# Problem to work on:
The lines from the beginning of the records below through the one holding "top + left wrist" are to be copied exactly; leave the pictures out.

# Stored data:
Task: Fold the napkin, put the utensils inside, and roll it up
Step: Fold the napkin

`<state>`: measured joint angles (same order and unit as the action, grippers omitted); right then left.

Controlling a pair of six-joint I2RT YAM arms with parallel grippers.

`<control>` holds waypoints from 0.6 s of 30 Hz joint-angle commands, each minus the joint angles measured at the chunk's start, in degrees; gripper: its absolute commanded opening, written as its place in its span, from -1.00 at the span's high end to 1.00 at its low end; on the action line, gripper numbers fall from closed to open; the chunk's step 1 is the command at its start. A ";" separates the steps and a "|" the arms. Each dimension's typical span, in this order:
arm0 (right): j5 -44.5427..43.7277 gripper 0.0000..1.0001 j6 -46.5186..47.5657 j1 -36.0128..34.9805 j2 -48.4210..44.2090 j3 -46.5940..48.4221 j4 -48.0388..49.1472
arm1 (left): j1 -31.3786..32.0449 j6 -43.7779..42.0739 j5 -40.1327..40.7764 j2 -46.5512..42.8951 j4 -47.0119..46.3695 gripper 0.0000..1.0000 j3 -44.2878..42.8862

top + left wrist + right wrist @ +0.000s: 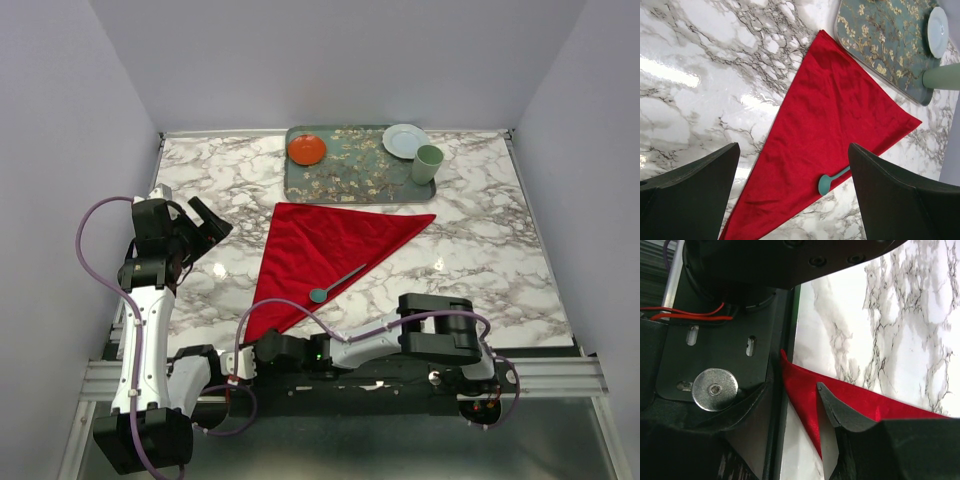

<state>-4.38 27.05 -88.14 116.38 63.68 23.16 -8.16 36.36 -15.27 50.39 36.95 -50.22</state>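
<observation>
two grippers stand by a red napkin folded to a triangle: nearest, the right gripper lies at the table's front edge, jaws part-way apart astride the napkin's near corner, not clamped; the left gripper hovers left of it, jaws wide and empty. one teal spoon lies on the napkin's right edge; just beyond the napkin, a floral tray carries an orange-red plate, pale plate and green cup.

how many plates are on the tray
2: an orange-red plate at the tray's left end, a pale plate at its right end beside the green cup. None seems hidden.
</observation>
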 commanded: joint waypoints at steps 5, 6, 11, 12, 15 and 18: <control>-0.89 0.13 -0.86 0.77 3.41 0.30 3.47 | -0.10 -0.32 -1.87 0.15 -0.30 -0.97 -2.08; -1.07 0.13 -0.86 0.77 3.50 0.48 3.47 | -0.10 -0.41 -2.05 0.06 -0.21 -0.97 -2.08; -1.50 0.13 0.29 0.77 4.91 1.53 3.30 | -0.01 -0.41 -2.40 0.06 -0.30 -0.97 -1.90; -1.85 0.13 0.29 0.86 5.17 1.62 3.30 | -0.10 -0.41 -2.40 0.06 -0.30 -0.97 -1.99; -3.26 0.14 0.29 0.86 6.05 2.06 3.30 | -0.10 -0.50 -2.66 -0.03 -0.30 -0.97 -1.90; -3.88 0.24 0.29 0.77 6.58 2.94 2.33 | -0.10 -0.41 -2.66 -0.03 -0.30 -0.97 -1.81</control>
<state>-6.20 27.07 -87.48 120.46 64.66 26.11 -8.16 36.36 -16.27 50.70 36.95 -50.24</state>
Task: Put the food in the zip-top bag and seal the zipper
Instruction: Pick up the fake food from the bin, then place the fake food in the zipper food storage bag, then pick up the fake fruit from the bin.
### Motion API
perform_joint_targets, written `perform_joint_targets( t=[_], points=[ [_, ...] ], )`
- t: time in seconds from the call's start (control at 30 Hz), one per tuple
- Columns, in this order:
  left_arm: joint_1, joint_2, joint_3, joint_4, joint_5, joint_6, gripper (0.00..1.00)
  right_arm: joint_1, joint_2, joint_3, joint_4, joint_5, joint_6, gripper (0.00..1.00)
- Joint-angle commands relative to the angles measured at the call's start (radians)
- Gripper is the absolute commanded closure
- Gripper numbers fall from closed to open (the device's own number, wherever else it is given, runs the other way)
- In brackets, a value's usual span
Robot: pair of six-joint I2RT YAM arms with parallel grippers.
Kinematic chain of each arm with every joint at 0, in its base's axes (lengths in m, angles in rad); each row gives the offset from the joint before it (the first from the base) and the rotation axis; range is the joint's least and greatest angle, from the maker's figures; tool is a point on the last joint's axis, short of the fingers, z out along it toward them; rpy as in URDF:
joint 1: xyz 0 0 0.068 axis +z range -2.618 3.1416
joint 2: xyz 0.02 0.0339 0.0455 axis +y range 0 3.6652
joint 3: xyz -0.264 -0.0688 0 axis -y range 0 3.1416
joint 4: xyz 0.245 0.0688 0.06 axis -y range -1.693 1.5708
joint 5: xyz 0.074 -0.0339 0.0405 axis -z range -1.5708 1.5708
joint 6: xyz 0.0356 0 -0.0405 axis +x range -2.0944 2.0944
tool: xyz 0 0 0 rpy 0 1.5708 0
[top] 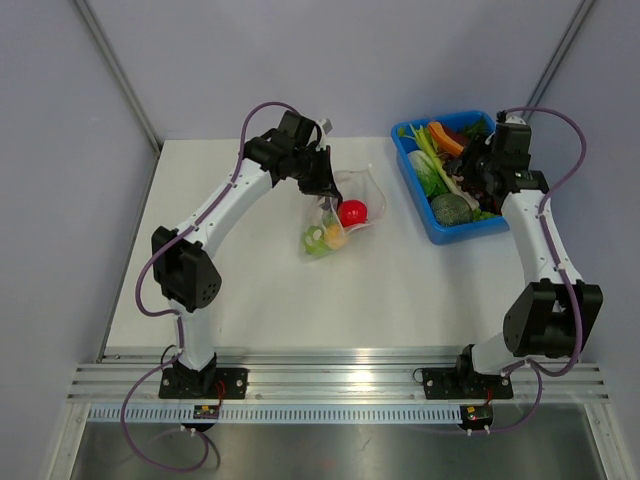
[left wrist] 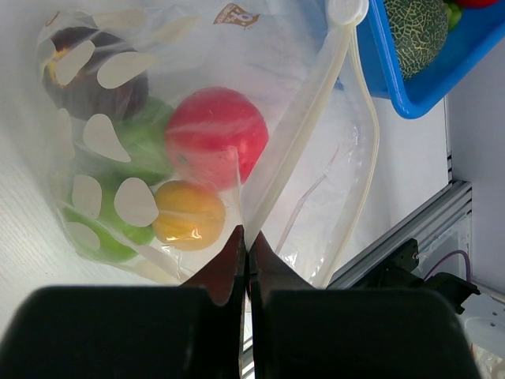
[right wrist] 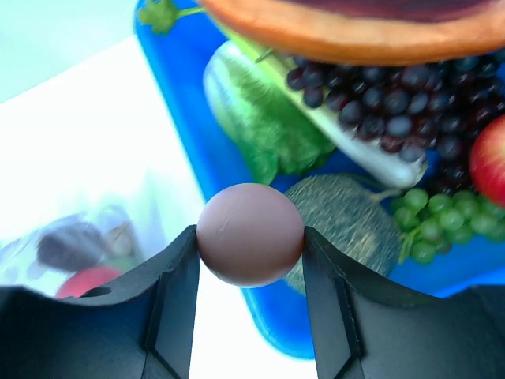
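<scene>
White tabletop (top: 250, 300) from above: the crinkly clear zip-top bag (top: 362, 192) lies at centre, part-filled and unsealed, with the blue tray (top: 432, 235) at two o'clock. Left wrist: the left gripper (left wrist: 246, 241) pinches tight on the pale zipper (left wrist: 304, 118) strip at six o'clock, glossy round food (left wrist: 217, 134) behind the film. Right wrist: the right gripper (right wrist: 250, 237) clasps a smooth mauve ball (right wrist: 250, 213) over the tray, so I'd judge loading and sealing remain.

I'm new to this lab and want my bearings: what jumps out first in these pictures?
The clear zip-top bag mid-table, pinched at its zipper by the left fingers, holds a bright red fruit, a yellow one and green ones. At right, the right fingers clamp a brownish ball above the edge of the blue tray.
</scene>
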Motion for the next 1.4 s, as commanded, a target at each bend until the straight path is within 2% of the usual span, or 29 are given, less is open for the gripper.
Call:
perform_joint_targets(
  t=[0.0,0.1,0.3,0.5,0.57,0.6,0.63,0.73,0.83,0.93,0.97,1.03,1.07,1.1,1.2,1.37],
  points=[
    [-0.003,-0.012,-0.013,0.041,0.026,-0.009,1.0,0.102,-0.114,-0.062,-0.005,-0.035,0.035,0.64],
    [-0.003,-0.023,-0.03,0.036,0.009,0.0,1.0,0.258,-0.16,-0.069,-0.027,0.024,0.05,0.63],
    [-0.003,-0.052,-0.065,0.044,0.008,-0.001,1.0,0.465,-0.17,-0.051,0.022,0.019,0.127,0.64],
    [-0.002,-0.058,-0.044,0.033,0.005,0.006,1.0,0.565,-0.037,-0.005,0.044,-0.012,0.142,0.59],
    [-0.002,-0.061,-0.044,0.031,0.005,0.008,1.0,0.593,-0.009,-0.016,0.056,-0.016,0.148,0.54],
    [-0.002,-0.061,-0.039,0.033,0.005,0.008,1.0,0.602,0.019,-0.019,0.07,-0.028,0.153,0.41],
    [-0.002,-0.061,-0.039,0.031,0.006,0.008,1.0,0.607,0.03,-0.02,0.071,-0.029,0.153,0.33],
    [-0.002,-0.066,-0.033,0.025,0.005,0.011,1.0,0.615,0.051,-0.003,0.053,-0.024,0.139,0.15],
    [-0.002,-0.072,-0.036,0.027,0.0,0.014,1.0,0.615,0.025,0.013,0.022,0.019,0.113,0.1],
    [-0.002,-0.072,-0.033,0.028,0.002,0.008,1.0,0.613,-0.013,0.046,-0.042,0.154,0.059,0.08],
    [-0.002,-0.072,-0.035,0.03,0.005,0.008,1.0,0.606,-0.027,0.047,-0.054,0.227,0.044,0.09],
    [-0.002,-0.075,-0.042,0.036,0.006,0.005,1.0,0.543,-0.076,0.033,-0.077,0.258,0.026,0.14],
    [-0.002,-0.075,-0.045,0.04,0.006,0.005,1.0,0.506,-0.117,0.005,-0.079,0.246,0.027,0.16],
    [-0.002,-0.077,-0.05,0.042,0.006,0.003,1.0,0.407,-0.139,-0.014,-0.076,0.228,0.032,0.2],
    [-0.002,-0.08,-0.053,0.047,0.009,0.002,1.0,0.275,-0.206,-0.075,-0.083,0.197,0.016,0.23],
    [-0.008,-0.09,-0.059,0.051,-0.014,-0.004,1.0,-0.011,-0.194,-0.143,-0.102,0.121,-0.019,0.24]
  ],
)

# Your response:
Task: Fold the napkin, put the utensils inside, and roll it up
Step: Fold the napkin

`<state>`: measured joint angles (same order and unit as the action, grippers omitted); right then left.

Controlling a pair of six-joint I2RT YAM arms with parallel grippers.

`<control>` holds waypoints from 0.6 s of 30 Hz joint-angle commands, each minus the joint angles measured at the chunk's start, in degrees; gripper: its absolute commanded opening, written as its place in its span, from -1.00 at the span's high end to 1.00 at its low end; on the action line, gripper numbers fall from closed to open; the chunk's step 1 is the command at its start. A ";" separates the steps and a "|" the arms. Each dimension's typical span, in this order:
arm0 (right): j5 -44.5427..43.7277 gripper 0.0000..1.0001 j6 -46.5186..47.5657 j1 -36.0128..34.9805 j2 -48.4210..44.2090 j3 -46.5940..48.4221 j4 -48.0388..49.1472
arm1 (left): j1 -31.3786..32.0449 j6 -43.7779..42.0739 j5 -40.1327..40.7764 j2 -46.5512..42.8951 j4 -47.0119..46.3695 gripper 0.0000..1.0000 j3 -44.2878..42.8862

top + left wrist + right wrist @ +0.000s: 

Nothing else goes with this output.